Pastor Winkelmann hatte nun manche schlimme Stunde. Tage der Begeisterung und überströmenden Freude wechselten mit solchen tiefer Niedergeschlagen heit. Wenn das Gelb nun doch nicht ganz sicher angelegt wäre? Dann wären die unerhörten Anstrengungen der Gemeinde seit einem Jahrzehnt umsonst gewesen. Dann wäre das Geld der armen Leute, das sie, um Gott zu ehren, sich in harter Fron abgespart, durch seine Schuld verloren!
Aber nein! Hillmann sandte glänzende Berichte. Alles ging gut, die Papiere stiegen, die Verzinsung war vorzüglich. Wenn dann die Kirche einmal gebaut war, dann durfte Pastor Winkelmann auch daran denken, sein eigenes Kapital etwas zu vergrössern, um Lieselotte mehr zu hinterlassen, wenn er erst einmal das Zeitliche segnete.
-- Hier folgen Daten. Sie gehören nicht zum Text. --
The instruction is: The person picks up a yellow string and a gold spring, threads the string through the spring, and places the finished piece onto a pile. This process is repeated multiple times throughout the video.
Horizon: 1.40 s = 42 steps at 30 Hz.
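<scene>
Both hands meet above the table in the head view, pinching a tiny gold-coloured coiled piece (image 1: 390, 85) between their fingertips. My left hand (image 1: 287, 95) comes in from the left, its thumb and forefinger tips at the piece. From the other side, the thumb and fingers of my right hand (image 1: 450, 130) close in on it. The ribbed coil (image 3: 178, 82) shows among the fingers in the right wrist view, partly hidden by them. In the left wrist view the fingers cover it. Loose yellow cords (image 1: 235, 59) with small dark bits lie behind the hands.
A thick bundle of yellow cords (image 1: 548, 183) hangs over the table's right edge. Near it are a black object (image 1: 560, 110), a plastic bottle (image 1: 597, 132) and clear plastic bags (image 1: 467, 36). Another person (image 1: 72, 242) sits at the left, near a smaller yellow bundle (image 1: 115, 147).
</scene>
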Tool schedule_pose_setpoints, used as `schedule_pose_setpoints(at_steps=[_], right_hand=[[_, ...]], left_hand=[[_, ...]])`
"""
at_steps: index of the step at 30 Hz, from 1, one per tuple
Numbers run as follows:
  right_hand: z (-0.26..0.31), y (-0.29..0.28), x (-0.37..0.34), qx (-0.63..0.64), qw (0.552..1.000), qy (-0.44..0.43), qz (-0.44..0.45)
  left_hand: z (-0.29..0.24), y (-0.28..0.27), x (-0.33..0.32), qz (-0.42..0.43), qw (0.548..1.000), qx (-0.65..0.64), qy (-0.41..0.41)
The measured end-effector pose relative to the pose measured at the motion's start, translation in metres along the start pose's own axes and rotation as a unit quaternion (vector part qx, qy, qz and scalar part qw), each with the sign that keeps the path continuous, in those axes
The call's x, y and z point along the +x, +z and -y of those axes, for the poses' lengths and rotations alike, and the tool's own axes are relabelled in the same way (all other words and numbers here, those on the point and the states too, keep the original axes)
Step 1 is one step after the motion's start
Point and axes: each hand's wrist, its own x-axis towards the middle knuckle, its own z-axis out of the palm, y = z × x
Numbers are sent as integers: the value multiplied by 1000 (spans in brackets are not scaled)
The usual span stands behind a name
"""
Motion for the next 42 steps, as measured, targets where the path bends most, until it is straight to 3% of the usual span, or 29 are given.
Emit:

Denn das Kind war doch ganz hilflos, wenn er es einmal verlassen musste — aller Reichtum an Zärtlichkeit und Liebe, den Pastor Winkelmann besass, galt seiner Tochter, ihre Zukunft zu sichern, war sein sehnlichster Wunsch.
6
Gerhard Brausewetter hatte seiner Mutter nichts von seinem Erlebnis erzählt. Reifer war er zurückgekehrt, stiller, zielbewusster, froh und stolz.